The Danger and Inefficiency of Legacy Systems

  • Legacy systems are often unsupported. Businesses may find themselves continually using outdated legacy solutions because they simply don’t want to upgrade — but eventually the company producing these systems halts their support. It can become increasingly more difficult (and more expensive) to find technicians able to repair these systems.
  • Legacy systems aren’t compatible with new solutions. Though the temptation may be to upgrade a system piecemeal, this often does not work out because legacy systems are old enough that they cannot be easily integrated with newer systems. This holds the entirety of the infrastructure back.
  • Legacy systems are inherently less secure. Legacy systems were developed before new cyber security threats and are often not maintained in the wake of new ones. Because of this, legacy systems may be vulnerable to many types of attack.
  • Legacy systems are clunky and cumbersome. But perhaps one of the most compelling reasons to switch from a legacy system is that they tend to have a very negative user experience. Legacy systems may make all business processes take longer to complete.

The Benefits of Modern Software Solutions

Modern software solutions are efficient and scalable, both in terms of cloud-based solutions and new on-premise infrastructures. Organizations can invest in private clouds, public clouds, and entirely on-premise systems, which will adhere to modern security standards and be accessible and reliable. Compared to legacy software solutions, these modern systems are more focused on user experience and efficiency. They are able to take advantage of the resources offered by modern hardware, and consequently they are better able to handle the needs of a growing business. Modern software solutions are also better supported than their legacy counterparts, and finding individuals skilled in their use is far easier.

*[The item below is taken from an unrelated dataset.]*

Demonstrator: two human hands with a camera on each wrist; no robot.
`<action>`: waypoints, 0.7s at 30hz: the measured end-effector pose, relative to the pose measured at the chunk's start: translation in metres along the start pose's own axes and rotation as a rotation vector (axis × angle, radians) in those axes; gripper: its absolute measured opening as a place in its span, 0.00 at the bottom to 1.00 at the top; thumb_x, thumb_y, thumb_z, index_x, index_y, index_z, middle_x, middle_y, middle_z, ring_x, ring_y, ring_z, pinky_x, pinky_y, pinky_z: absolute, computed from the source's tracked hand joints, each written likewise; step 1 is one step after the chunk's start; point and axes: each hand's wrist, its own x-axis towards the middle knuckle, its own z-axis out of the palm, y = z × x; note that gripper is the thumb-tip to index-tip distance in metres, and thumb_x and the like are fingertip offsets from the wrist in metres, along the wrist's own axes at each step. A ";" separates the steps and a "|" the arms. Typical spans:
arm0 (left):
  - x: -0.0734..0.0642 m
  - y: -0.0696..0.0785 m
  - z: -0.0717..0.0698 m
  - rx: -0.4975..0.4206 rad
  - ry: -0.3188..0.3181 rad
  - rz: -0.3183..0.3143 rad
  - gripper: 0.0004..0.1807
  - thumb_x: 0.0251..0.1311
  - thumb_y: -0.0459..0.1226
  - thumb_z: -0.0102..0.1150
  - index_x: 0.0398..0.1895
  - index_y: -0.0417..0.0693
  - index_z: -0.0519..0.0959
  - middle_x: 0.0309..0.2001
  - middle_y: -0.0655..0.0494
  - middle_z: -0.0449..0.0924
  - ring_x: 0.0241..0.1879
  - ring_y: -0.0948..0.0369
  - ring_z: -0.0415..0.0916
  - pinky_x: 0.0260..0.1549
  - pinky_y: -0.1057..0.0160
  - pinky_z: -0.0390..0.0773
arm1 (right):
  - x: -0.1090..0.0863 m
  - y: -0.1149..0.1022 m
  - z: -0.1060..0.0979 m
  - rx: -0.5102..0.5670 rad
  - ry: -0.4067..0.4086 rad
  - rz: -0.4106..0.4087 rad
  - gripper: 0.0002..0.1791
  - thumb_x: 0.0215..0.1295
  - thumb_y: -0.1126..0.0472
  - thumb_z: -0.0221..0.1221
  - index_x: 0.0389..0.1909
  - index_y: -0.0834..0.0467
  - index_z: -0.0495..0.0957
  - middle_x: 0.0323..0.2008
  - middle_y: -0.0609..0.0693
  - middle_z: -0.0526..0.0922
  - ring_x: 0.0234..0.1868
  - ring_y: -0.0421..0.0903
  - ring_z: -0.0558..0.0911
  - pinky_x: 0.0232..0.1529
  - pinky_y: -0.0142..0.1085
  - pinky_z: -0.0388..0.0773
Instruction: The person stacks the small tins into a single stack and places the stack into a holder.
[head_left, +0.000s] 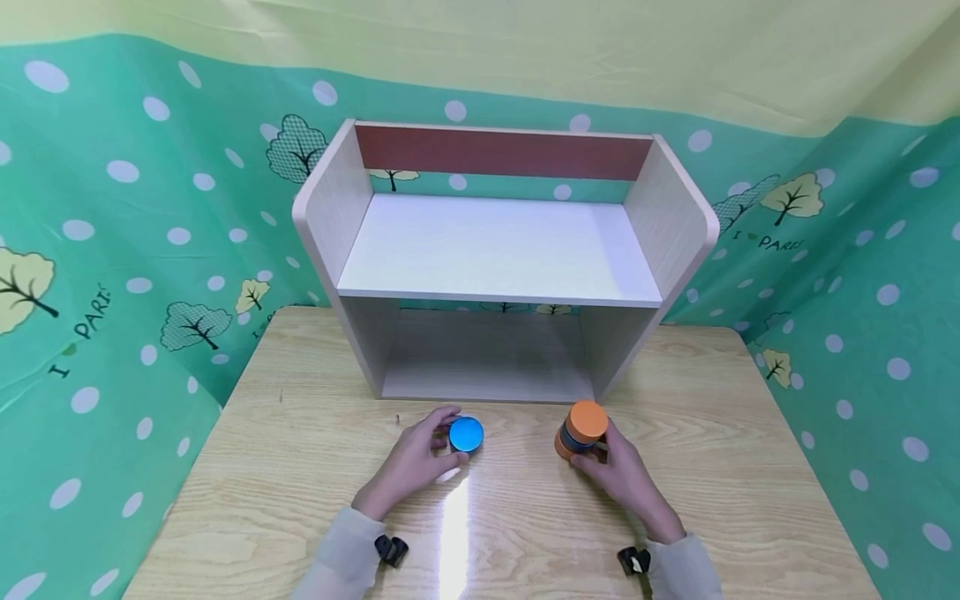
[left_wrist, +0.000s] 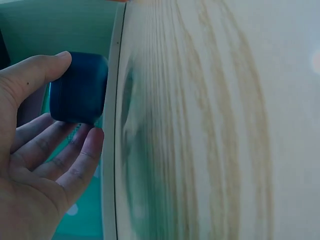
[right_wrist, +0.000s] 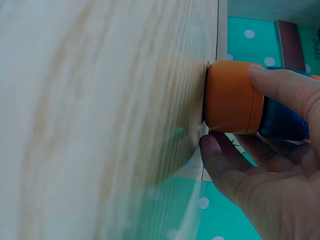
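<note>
In the head view, my left hand (head_left: 414, 467) holds a small round blue container (head_left: 467, 434) between thumb and fingers. The left wrist view shows the thumb on one side of the blue container (left_wrist: 79, 87) and fingertips on the other, close to the tabletop. My right hand (head_left: 619, 472) grips a stack of small round containers: an orange one (head_left: 587, 421) on top, a dark blue one (head_left: 576, 438) in the middle, another orange one (right_wrist: 232, 97) at the bottom. In the right wrist view the thumb presses the lower orange container, with fingers around the far side.
A two-level white shelf unit (head_left: 498, 250) with a dark red back bar stands behind the hands on the wooden table (head_left: 300, 467). A green dotted curtain (head_left: 150, 208) hangs around the table's back and sides.
</note>
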 end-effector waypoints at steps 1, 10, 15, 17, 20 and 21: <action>0.000 0.001 0.000 0.001 0.002 0.008 0.40 0.57 0.39 0.74 0.71 0.44 0.66 0.62 0.49 0.76 0.53 0.53 0.79 0.52 0.58 0.81 | 0.000 0.000 0.000 0.000 -0.001 0.001 0.38 0.57 0.72 0.70 0.67 0.60 0.65 0.58 0.61 0.77 0.61 0.59 0.76 0.56 0.52 0.78; 0.000 0.009 -0.002 -0.016 0.002 0.049 0.41 0.57 0.42 0.74 0.71 0.43 0.66 0.62 0.49 0.75 0.54 0.51 0.79 0.52 0.55 0.81 | 0.000 0.000 0.000 0.009 -0.004 0.004 0.39 0.57 0.73 0.70 0.68 0.60 0.64 0.59 0.62 0.76 0.61 0.60 0.75 0.57 0.52 0.78; 0.000 0.015 -0.004 -0.013 0.001 0.034 0.41 0.57 0.42 0.74 0.72 0.45 0.66 0.62 0.51 0.75 0.55 0.50 0.78 0.54 0.52 0.80 | 0.000 -0.001 0.000 0.012 -0.005 0.007 0.39 0.57 0.73 0.70 0.68 0.61 0.63 0.58 0.62 0.76 0.61 0.60 0.75 0.57 0.53 0.78; 0.000 0.017 -0.004 -0.013 0.002 0.037 0.41 0.57 0.41 0.74 0.72 0.46 0.66 0.62 0.51 0.75 0.54 0.50 0.79 0.53 0.51 0.80 | 0.000 -0.001 0.000 0.015 -0.005 0.009 0.39 0.57 0.73 0.70 0.68 0.61 0.63 0.59 0.62 0.76 0.61 0.60 0.75 0.57 0.53 0.77; 0.000 0.020 -0.005 -0.007 0.008 0.052 0.40 0.57 0.40 0.74 0.71 0.47 0.66 0.61 0.50 0.76 0.53 0.51 0.79 0.52 0.51 0.81 | 0.000 -0.001 0.000 0.014 -0.002 0.010 0.39 0.57 0.74 0.70 0.68 0.61 0.63 0.59 0.62 0.76 0.61 0.60 0.75 0.57 0.53 0.77; 0.001 0.021 -0.005 -0.004 0.010 0.057 0.39 0.57 0.39 0.74 0.71 0.47 0.66 0.61 0.50 0.76 0.53 0.51 0.79 0.51 0.52 0.81 | 0.000 -0.002 0.000 0.014 0.000 0.009 0.39 0.56 0.74 0.70 0.68 0.61 0.63 0.59 0.62 0.76 0.61 0.60 0.75 0.57 0.53 0.77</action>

Transitioning from Licensed Solutions to Open Source Software

Licensed solutions need to be renewed every year — and they often go up in price based on the size of your business or the number of seats that you require. Open source software, on the other hand, is freely available for use without any fees… maintenance or otherwise. For businesses that want additional functionality and features, affordable enterprise editions are available, often for a low subscription based cost. When completing a digital transformation, there is often an emphasis on switching costly, proprietary licensed solutions over to open source platforms. Though there may be a cost associated with enterprise editions, it’s far less than proprietary software.

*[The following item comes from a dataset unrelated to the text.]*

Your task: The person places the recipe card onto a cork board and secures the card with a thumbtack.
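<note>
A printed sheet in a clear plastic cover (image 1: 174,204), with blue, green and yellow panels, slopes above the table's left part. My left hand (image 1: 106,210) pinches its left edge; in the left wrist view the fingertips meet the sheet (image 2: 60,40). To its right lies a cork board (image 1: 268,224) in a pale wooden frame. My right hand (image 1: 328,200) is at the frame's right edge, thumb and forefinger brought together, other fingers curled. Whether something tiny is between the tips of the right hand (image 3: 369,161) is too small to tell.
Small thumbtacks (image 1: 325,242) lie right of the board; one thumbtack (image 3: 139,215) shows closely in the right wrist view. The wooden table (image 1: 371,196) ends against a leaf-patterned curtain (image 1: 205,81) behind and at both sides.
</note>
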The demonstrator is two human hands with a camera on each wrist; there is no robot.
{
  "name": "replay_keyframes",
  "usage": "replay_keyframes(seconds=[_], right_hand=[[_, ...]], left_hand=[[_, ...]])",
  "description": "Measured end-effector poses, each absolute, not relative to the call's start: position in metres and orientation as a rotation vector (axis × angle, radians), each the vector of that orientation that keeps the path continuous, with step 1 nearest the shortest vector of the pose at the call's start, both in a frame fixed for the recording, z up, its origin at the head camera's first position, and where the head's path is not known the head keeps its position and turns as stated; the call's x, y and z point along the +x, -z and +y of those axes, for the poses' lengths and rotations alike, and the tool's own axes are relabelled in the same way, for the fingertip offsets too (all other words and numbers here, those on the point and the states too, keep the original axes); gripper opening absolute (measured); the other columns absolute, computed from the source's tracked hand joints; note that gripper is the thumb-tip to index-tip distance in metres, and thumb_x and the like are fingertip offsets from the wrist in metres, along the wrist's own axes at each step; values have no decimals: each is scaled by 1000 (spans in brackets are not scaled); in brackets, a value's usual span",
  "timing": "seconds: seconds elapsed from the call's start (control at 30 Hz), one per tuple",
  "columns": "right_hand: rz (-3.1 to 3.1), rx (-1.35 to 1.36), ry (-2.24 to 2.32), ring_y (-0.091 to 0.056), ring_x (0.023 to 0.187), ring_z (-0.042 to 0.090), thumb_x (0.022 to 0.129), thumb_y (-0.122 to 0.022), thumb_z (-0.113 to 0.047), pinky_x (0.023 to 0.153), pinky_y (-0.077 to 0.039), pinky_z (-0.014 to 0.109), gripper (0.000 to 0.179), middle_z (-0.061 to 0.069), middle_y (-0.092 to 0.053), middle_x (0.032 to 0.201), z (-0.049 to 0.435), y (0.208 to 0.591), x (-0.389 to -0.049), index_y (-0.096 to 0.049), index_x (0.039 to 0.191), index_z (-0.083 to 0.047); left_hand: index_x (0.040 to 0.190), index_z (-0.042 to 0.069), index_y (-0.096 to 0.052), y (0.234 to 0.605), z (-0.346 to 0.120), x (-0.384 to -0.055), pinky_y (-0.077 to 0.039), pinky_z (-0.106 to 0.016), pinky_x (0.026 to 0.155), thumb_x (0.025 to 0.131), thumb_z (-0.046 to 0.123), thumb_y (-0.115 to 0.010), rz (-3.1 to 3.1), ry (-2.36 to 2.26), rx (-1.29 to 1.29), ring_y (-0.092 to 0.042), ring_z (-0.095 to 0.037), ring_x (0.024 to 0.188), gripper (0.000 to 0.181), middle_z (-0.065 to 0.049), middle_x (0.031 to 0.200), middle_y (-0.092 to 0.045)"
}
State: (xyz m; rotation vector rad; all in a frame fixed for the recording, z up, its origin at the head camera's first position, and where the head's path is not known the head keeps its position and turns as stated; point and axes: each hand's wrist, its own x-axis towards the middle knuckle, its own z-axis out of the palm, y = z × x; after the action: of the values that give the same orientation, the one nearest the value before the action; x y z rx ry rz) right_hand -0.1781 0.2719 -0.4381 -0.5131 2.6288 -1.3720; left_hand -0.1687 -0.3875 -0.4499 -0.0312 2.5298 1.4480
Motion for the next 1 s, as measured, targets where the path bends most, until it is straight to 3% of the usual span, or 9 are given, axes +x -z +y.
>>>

In addition to the cost, there are a number of benefits that open source software provides:

  • An extensive and well-supported code base. Open source software is often associated with large communities and dedicated developers, all working together to improve upon the system. Not only will the system be robust and well-designed, but it will also have continual support. Comparatively, many licensed solutions will drop support for their older products in just a few years.
  • Easily customized solutions. Open source software will often have modules and extensions designed to customize their suites to your needs — and even those that do not have modules and extensions can be easily customized by a talented programmer, as the code is available. Proprietary solutions may have APIs or nothing at all, which means that a business cannot acquire a customized solution unless they purchase it directly from the company at a high cost.
  • Better security. Open source software is frequently updated by a large number of contributors, which means that security issues are caught and patched very quickly. Many security flaws within a system are introduced through third-party solutions. For organizations that rely upon their technology, security, and privacy, open source software can be a more reliable method of reducing risk.

And, of course, cost is a major factor. By reducing the cost of your system, you can create a system that is more scalable — and you can devote the budget that would otherwise be allocated towards licensing to other areas of your IT budget.

Digital transformation is a way to improve all of your organizational processes with a single structured transition. Through digital transformation, your organization will be able to leverage vastly superior technologies, while also reducing costs and administrative overhead.